Recorded data Start Marker
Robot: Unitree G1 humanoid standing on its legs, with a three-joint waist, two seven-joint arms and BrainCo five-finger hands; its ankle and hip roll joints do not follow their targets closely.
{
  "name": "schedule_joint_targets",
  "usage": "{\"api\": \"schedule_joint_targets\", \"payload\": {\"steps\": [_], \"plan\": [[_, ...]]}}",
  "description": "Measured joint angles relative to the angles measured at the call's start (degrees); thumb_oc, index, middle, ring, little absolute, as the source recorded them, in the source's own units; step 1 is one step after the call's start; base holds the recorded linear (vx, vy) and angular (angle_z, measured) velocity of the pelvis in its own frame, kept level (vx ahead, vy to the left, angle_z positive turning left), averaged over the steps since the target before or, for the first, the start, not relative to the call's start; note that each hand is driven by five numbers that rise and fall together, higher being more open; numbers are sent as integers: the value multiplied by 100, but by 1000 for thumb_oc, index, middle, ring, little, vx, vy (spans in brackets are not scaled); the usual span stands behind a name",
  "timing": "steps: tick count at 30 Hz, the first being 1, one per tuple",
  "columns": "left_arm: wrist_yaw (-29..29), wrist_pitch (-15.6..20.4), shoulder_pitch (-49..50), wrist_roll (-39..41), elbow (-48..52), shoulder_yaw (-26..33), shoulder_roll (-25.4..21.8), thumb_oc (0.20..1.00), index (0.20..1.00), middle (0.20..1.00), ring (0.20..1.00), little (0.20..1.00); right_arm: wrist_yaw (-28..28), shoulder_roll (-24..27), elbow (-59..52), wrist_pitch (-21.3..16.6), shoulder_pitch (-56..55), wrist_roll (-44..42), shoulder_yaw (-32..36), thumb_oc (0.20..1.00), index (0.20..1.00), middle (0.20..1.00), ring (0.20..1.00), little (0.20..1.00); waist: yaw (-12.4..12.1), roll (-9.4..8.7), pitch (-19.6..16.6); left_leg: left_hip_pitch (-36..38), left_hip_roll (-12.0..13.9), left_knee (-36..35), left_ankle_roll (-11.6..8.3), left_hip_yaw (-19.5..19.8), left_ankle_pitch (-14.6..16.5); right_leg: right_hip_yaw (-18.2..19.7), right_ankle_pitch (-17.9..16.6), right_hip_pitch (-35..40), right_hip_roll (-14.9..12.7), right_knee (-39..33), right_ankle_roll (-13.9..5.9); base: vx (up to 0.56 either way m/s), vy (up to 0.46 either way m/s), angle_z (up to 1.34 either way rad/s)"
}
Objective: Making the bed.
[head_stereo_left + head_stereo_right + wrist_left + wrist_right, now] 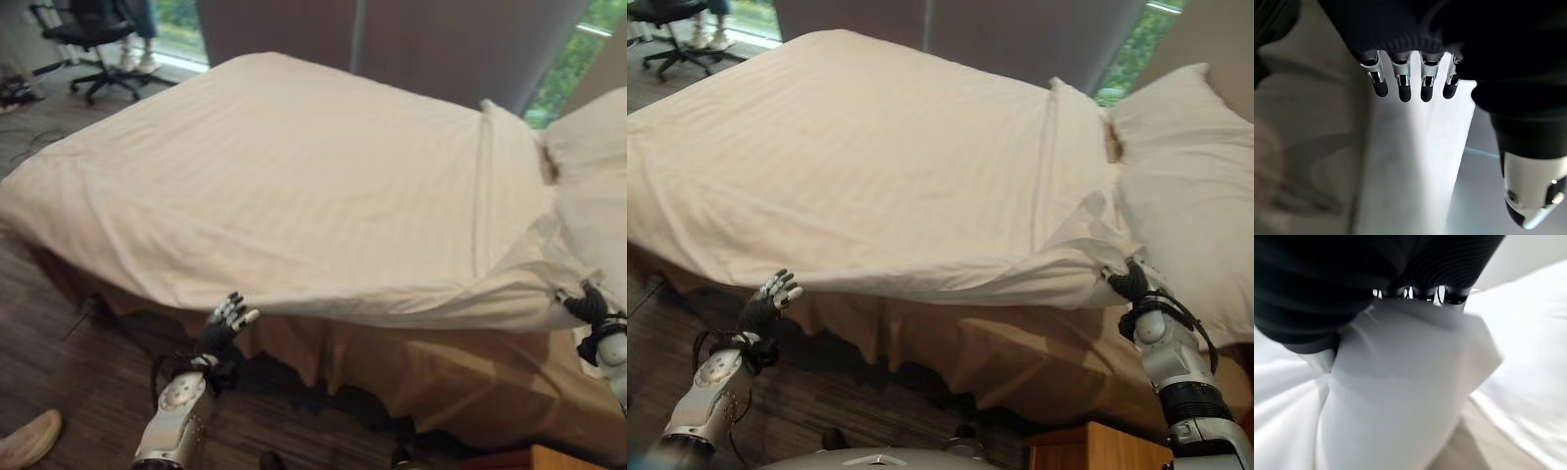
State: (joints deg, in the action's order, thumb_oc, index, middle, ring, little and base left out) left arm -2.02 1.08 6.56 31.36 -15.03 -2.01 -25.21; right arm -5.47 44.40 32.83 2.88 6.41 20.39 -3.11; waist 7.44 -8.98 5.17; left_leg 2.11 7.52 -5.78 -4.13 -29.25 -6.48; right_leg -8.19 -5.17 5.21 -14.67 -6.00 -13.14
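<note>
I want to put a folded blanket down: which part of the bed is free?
The wide flat middle of the white striped duvet is free. By the white pillows it is crowded, where the right hand grips the bunched duvet edge.
</note>
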Motion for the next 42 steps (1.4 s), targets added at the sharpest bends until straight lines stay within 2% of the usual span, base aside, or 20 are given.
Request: {"api": "schedule_joint_targets", "payload": {"steps": [2,3,4,7,9,10,14,17,22,24,27,29,34,35,37,38,39,40,41,42], "plan": [[8,5,-4,-16,-24,-68,151,1000,1000,1000,1000,1000,96,-61,93,-38,-221,-17,11,871,871,871,871,871,25,104,-22,-21,104,2,-89,20,-45,-56,71,-21,108,1,68,-92,-102,3],[40,7,-12,-17,-44,-101,252,1000,1000,1000,1000,1000,93,-138,160,-34,-300,-17,20,1000,1000,1000,1000,1000,29,136,-52,-53,135,3,-91,26,-47,-53,71,-64,141,1,68,-108,-156,-6],[-39,51,7,-15,-194,-174,495,1000,1000,1000,1000,1000,165,-232,452,-73,-445,-69,-5,1000,1000,1000,1000,1000,-16,321,-132,-93,190,1,-92,20,-49,-38,55,-108,184,-1,88,-79,-124,-7],[-101,37,164,-7,-220,-181,599,1000,1000,1000,1000,1000,354,-303,668,-99,-654,-197,0,1000,1000,1000,1000,1000,2,355,-144,-86,225,1,-103,39,-61,-54,51,-91,233,-2,137,-57,-93,0],[-185,53,207,-2,-293,-155,573,1000,1000,1000,1000,1000,445,-529,1348,-340,-764,-237,-18,1000,1000,1000,1000,1000,-32,394,-171,-105,277,1,-140,134,-86,-97,49,-70,281,-2,138,-60,-137,12],[-232,66,211,-2,-360,-124,585,1000,1000,1000,1000,1000,433,-683,1812,-411,-648,-231,-109,1000,1000,1000,1000,1000,-80,306,-166,-102,301,1,-152,147,-95,-119,83,-44,311,-2,180,-29,-96,11],[-293,85,221,-1,-360,-97,564,1000,1000,1000,1000,1000,462,-1026,2666,-416,-488,-103,-161,1000,1000,1000,1000,1000,-179,219,-191,-100,365,1,-190,273,-139,-236,110,39,385,-1,214,-14,-73,13],[-296,88,241,-1,-366,-81,573,1000,1000,1000,1000,1000,374,-1395,2819,-435,-621,-66,-95,1000,1000,1000,1000,1000,-167,130,-200,-56,390,2,-188,337,-159,-314,126,136,429,6,256,-5,-51,13],[-296,91,221,-1,-363,-36,633,1000,1000,1000,1000,1000,265,-1689,3144,-461,-625,-63,23,1000,1000,1000,1000,1000,-143,30,-244,93,429,2,-219,340,-137,-328,174,275,471,30,279,-4,-16,0],[-296,82,224,-1,-363,-70,658,1000,1000,1000,1000,1000,260,-1807,3426,-496,-602,-160,391,1000,1000,1000,1000,1000,-148,-8,-300,119,437,1,-248,353,-116,-345,214,317,480,29,272,-12,-7,5],[-296,73,224,3,-362,-69,644,1000,1000,1000,1000,1000,340,-1803,3624,-493,-584,-351,512,1000,1000,1000,1000,1000,-143,-37,-370,121,448,1,-260,364,-108,-371,236,334,489,31,276,-17,-3,5],[-304,-31,236,97,-323,-15,577,1000,1000,1000,1000,1000,491,-1809,3891,-508,-589,-509,971,1000,1000,1000,1000,1000,-150,-48,-396,123,449,1,-273,380,-97,-393,253,358,492,31,276,-17,19,5],[-304,-64,238,231,-322,66,407,1000,1000,1000,1000,1000,615,-1696,3904,-505,-555,-566,954,1000,1000,1000,1000,1000,-154,-115,-430,124,449,2,-297,342,-78,-325,268,315,522,30,265,-5,11,-6],[-292,-64,230,231,-319,126,404,1000,1000,1000,1000,1000,585,-1551,3909,-434,-522,-563,983,1000,1000,1000,1000,1000,-145,-149,-440,127,451,2,-308,298,-68,-258,265,283,519,28,269,11,13,-17],[-267,-61,229,232,-311,194,419,1000,1000,1000,1000,1000,484,-1340,4071,-2,-610,-569,1146,1000,1000,1000,1000,1000,-133,-174,-417,157,456,1,-315,281,-62,-240,263,294,524,30,272,6,13,-9],[-262,-59,232,232,-311,206,422,1000,1000,1000,1000,1000,465,-1317,4086,44,-634,-570,1186,1000,1000,1000,1000,1000,-131,-172,-411,157,457,2,-319,278,-59,-237,263,295,525,30,271,4,17,-10],[-217,-61,265,236,-314,272,425,1000,1000,1000,1000,1000,321,-1119,4190,276,-837,-594,1416,1000,1000,1000,1000,1000,-80,-127,-359,172,468,2,-320,242,-57,-208,262,283,533,31,272,19,37,-10],[-157,-48,335,272,-298,417,442,1000,1000,1000,1000,1000,149,-932,3900,493,-1086,-729,1631,1000,1000,1000,1000,1000,23,-165,-320,211,491,2,-323,232,-56,-198,261,339,555,30,273,18,37,-18],[-111,-43,456,357,-289,530,490,1000,1000,1000,1000,1000,-14,-948,2882,646,-1397,-871,2113,1000,1000,1000,1000,1000,180,-70,-252,229,500,2,-325,175,-54,-142,253,298,557,25,284,27,41,-23],[-46,-41,555,384,-293,629,557,1000,1000,1000,1000,1000,-300,-953,1950,612,-1604,-985,2300,1000,1000,1000,1000,1000,332,-37,-238,241,510,2,-324,128,-53,-80,243,290,559,8,295,29,27,-31]]}}
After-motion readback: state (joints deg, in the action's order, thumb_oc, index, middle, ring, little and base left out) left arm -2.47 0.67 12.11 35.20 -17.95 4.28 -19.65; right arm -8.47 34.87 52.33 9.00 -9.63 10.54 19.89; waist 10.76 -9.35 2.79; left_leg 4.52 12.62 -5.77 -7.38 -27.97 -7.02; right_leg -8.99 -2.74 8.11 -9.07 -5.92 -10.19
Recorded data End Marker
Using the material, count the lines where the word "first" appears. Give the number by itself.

2